To make the tunnel watertight and frost-resistant, the walls were covered with polyethylene mats. Because they are highly flammable, they were then covered in a layer of gunite. Also installed were fire water pipes and ventilation systems to remove smoke. To sound-insulate the tunnel and to avoid vibrations spreading to nearby housing, the entire tunnel was covered in a layer of rock wool. By December 2010, the ballast had been laid, and in January 2011 laying of the tracks and ties started. The work to build the tracks and overhead wires was contracted to Baneservice. The contract for the electro-technical installations was awarded to YIT Building Systems for NOK 120 million. In 2006, the whole section from Lysaker to Sandvika was estimated to cost NOK 2.7 billion.
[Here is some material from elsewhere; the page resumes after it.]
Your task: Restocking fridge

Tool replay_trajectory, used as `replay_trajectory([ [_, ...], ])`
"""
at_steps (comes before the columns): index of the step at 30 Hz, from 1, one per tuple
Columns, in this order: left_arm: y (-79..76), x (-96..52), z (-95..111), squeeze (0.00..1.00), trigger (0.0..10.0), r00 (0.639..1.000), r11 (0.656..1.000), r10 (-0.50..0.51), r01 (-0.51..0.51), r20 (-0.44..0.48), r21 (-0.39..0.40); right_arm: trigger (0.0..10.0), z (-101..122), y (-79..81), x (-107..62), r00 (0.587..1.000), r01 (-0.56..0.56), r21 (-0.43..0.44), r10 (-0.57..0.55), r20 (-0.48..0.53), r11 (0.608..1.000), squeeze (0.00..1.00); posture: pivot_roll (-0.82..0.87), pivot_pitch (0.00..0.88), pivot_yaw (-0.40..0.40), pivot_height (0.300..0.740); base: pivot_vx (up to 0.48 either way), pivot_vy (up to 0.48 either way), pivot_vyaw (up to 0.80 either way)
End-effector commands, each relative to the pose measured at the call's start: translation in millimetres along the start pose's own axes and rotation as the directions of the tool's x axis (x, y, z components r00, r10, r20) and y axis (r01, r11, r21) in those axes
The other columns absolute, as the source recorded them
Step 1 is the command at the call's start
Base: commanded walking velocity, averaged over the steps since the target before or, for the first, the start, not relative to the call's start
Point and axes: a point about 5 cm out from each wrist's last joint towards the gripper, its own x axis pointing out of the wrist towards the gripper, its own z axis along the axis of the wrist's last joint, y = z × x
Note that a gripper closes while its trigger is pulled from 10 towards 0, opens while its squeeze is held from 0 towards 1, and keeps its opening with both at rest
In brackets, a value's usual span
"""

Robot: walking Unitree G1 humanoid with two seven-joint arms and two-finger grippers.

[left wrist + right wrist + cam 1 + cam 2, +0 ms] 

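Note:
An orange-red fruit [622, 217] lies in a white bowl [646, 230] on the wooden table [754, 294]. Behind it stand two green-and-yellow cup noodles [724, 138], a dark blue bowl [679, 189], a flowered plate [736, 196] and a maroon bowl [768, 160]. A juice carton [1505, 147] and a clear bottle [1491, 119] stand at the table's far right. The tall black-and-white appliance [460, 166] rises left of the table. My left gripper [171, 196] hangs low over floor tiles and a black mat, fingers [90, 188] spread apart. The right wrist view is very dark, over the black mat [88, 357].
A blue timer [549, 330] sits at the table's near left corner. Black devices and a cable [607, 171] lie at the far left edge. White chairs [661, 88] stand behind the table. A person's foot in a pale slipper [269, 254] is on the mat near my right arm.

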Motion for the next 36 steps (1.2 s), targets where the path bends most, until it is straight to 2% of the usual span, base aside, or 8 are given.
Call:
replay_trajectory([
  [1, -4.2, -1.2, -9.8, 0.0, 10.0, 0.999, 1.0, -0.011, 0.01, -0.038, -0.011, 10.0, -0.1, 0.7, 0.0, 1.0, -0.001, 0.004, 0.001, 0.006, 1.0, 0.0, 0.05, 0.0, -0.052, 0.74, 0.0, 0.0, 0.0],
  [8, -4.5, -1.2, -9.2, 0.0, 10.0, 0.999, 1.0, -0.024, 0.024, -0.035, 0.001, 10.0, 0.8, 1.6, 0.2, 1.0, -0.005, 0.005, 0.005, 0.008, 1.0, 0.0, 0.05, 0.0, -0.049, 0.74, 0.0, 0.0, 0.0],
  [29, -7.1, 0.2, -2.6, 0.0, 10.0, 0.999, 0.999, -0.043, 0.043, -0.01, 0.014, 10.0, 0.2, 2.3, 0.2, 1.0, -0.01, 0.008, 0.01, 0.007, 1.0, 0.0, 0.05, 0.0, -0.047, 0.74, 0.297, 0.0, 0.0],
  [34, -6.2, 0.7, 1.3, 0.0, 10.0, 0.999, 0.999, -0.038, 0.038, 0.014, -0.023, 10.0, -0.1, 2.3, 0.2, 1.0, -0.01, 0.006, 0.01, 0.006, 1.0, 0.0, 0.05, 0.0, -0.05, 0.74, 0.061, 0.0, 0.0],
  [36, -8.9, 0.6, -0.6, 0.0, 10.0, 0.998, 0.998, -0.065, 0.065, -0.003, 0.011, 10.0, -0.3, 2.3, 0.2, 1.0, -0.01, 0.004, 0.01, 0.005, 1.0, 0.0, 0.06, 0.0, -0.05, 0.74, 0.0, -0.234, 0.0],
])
Freight trains started using the tunnel on 26 August 2011, and passenger trains on 28 August the same year. The official opening took place on 2 September 2011. Along with several other projects west of Oslo, including a new Lysaker Station and Høvik Station, and an upgrade to the Drammen Line between Lysaker and Etterstad, the Asker Line was meant to allow for higher service frequency, higher regularity and faster trains west of Oslo after its completion. The higher capacity was exploited with a new high-frequency schedule, named Route Plan 2012, following delivery of new Stadler FLIRT trains. This also allowed for more trains that stop at all stations on the Drammen Line, for three hourly trains to Vestfold and for six hourly trains stopping at the main stations west of Oslo. The new schedule was implemented partially from the December 2012 timetable change, and completely from December 2014, following the completion of resignalling.